Маронов испытал удивление, подобное легкому солнечному удару: после того, что случилось между братом Яковом и Идой, он не ждал от Мазеля этой легкой шутливой приветливости. Мазель знал Мароновых еще по вузу; они вместе поступали на агрономический факультет, но старший и неусидчивый Яков перебежал в музыкальный техникум, а потом раскидала их центробежная сила великой стройки. В особенности Мазель дружил с Яковом: тем сильнее было охлаждение, когда слишком усложнились их личные счеты. Как-то слишком скоро они без сожаления примирились с возможностью гибели друг друга. Вдобавок, незадолго до отъезда на север кто-то написал Якову о не совсем геройской смерти Мазеля, застигнутого басмачами ночью в песках, причем перечислялись количество ран и обстоятельства этого нападения. Пером приятеля водило, по-видимому, скорее стремление порадовать, чем правда… Ибо вот Мазель стоял возле в знакомой синей косовороткке, и в распахнутом вороте, на обгорелом треугольнике кожи сияли созвездия его знаменитых веснушек.
— Давно в Дюшакли?
— Вчера, Шмель, вчера.
— Надолго?
— Не знаю, Шмель, не знаю. Меня Клим совратил.
— Ты опоздал. Его перекинули в Казахстан… и потом у Клима скучища. Если захочешь, я перетяну тебя к себе. У меня округ как на ладони, у меня весь хлопок. А хлопок — это уже ситец, а ситец — разве это не хлеб?
Петр прищурился.
— Я подумаю… Это, говорят, советский Каир. Ну, я и поехал сдуру!
Мазель не понял его иронии.
— Да, здесь вредное солнце. — Подвигал плечами и прибавил, как бы извиняясь: — На юге всегда бывает жарко!

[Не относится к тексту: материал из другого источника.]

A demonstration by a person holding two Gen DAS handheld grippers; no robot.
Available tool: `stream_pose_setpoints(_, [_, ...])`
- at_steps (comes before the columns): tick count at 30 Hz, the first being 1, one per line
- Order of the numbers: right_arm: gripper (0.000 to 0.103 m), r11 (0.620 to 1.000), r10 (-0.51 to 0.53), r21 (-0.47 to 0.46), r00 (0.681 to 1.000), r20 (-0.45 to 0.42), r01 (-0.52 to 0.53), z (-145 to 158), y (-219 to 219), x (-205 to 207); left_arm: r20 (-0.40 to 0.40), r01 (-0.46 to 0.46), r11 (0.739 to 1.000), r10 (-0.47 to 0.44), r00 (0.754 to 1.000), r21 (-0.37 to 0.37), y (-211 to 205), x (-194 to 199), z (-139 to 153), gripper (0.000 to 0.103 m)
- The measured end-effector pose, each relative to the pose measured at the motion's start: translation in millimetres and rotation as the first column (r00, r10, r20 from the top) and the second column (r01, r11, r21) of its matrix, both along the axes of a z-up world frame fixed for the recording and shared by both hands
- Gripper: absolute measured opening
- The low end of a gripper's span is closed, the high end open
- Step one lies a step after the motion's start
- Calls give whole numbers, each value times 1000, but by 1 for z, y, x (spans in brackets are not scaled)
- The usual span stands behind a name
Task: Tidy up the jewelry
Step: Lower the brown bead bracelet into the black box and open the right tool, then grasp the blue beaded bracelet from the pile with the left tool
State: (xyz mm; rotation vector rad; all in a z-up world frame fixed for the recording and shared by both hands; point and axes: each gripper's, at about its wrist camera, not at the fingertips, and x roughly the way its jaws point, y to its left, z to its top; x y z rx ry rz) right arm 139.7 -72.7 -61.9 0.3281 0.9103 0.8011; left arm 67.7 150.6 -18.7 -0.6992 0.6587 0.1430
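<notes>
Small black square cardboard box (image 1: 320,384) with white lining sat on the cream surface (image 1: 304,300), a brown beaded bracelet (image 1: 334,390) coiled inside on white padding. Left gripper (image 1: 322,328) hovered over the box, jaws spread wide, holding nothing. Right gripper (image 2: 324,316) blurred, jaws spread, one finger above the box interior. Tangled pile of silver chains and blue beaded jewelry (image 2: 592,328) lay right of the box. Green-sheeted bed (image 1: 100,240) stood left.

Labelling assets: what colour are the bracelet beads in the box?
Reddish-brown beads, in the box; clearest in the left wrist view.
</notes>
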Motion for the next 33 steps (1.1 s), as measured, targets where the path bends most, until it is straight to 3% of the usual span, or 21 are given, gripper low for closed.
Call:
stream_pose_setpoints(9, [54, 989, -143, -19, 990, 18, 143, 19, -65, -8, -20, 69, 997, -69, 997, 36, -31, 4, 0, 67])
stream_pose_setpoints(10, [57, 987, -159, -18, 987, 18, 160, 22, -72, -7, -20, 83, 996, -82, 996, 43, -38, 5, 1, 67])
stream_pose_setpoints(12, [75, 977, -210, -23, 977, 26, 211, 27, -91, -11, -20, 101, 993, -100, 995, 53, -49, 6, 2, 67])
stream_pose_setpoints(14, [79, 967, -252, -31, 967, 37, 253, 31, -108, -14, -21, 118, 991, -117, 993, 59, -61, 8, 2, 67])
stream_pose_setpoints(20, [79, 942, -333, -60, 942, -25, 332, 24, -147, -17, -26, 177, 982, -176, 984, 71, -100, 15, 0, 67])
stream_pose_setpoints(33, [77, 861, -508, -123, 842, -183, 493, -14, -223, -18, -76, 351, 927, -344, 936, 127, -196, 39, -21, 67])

Азиатский торг был в полном разгаре. Никто в отдельности не кричал о своем товаре, как подобало бы купцам, но трудно было в этой сутолоке вести даже и не задушевный разговор. Звон чайханной посуды, лязг безменов, полдневный вопль ишаков, шелест ссыпаемого риса и, наконец, зычные призывы базарного глашатая, который машистой походкой и с пророческим посохом обходил разноплеменную эту толпу, — все слилось в упругий, именно шмелиный гуд. Мазель происходил из крохотного местечка под Одессой, имя его было Шмуль, но товарищи прозвали Шмелем, — отсюда и заскользнул этот образ в мароновское сознание.